— YOUR OBJECTIVE —
A faithful transcription of all the data, images excluded, is the required answer.

— DATASET EXCERPT —
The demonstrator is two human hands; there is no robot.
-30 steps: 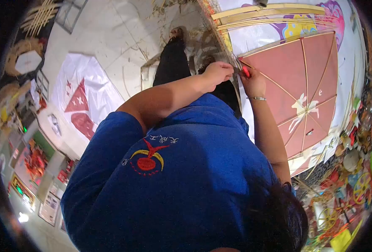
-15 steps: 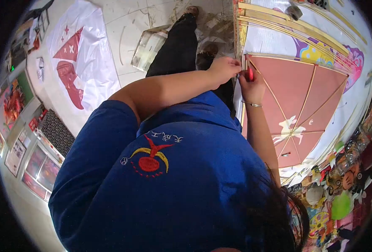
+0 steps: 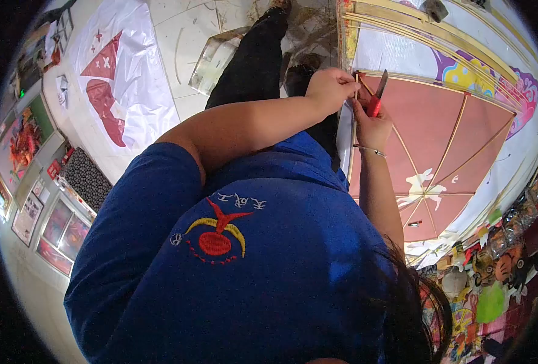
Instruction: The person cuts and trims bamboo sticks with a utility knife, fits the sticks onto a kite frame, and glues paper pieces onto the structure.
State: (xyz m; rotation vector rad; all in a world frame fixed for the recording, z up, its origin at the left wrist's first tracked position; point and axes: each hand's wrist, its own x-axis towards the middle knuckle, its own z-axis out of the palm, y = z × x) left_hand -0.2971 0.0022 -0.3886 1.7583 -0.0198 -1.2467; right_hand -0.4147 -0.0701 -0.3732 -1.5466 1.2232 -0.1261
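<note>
Best angle the red-handled, metal-bladed knife (image 3: pixel 374 107), clamped in the right hand's (image 3: pixel 373 126) fingers, away from the dusty-pink, tan-ribbed polygonal panel (image 3: pixel 430 130) on the right-side counter (image 3: pixel 373 53), while the left hand's (image 3: pixel 331 92) fingers, their grip unclear, meet the panel's far left corner.

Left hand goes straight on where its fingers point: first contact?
Likely the thin stick at the corner of the pink sheet; depth is unclear, so the left hand may already touch it.
</note>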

— SOLUTION TO THIS PROBLEM —
The demonstrator is two human hands; there is no robot.
-30 steps: 
-15 steps: 
+0 steps: 
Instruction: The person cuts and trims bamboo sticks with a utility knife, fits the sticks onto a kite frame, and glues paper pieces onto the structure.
State: (xyz m; rotation vector rad; all in a world frame fixed for the recording, z up, its origin at the left wrist's first tracked position; point and axes: each hand's wrist, its own x-axis towards the middle knuckle, its own z-axis out of the palm, y = z × x) left_hand -0.2971 0.0022 -0.3886 1.7583 -0.0198 -1.2467; right_hand -0.4147 -0.0701 -0.3732 -1.5466 1.2232 -0.1261
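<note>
Best angle the red-handled, metal-bladed knife (image 3: pixel 374 107), clamped in the right hand's (image 3: pixel 373 126) fingers, away from the dusty-pink, tan-ribbed polygonal panel (image 3: pixel 430 130) on the right-side counter (image 3: pixel 373 53), while the left hand's (image 3: pixel 331 92) fingers, their grip unclear, meet the panel's far left corner.

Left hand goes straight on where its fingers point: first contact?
Likely the thin stick at the corner of the pink sheet; depth is unclear, so the left hand may already touch it.
</note>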

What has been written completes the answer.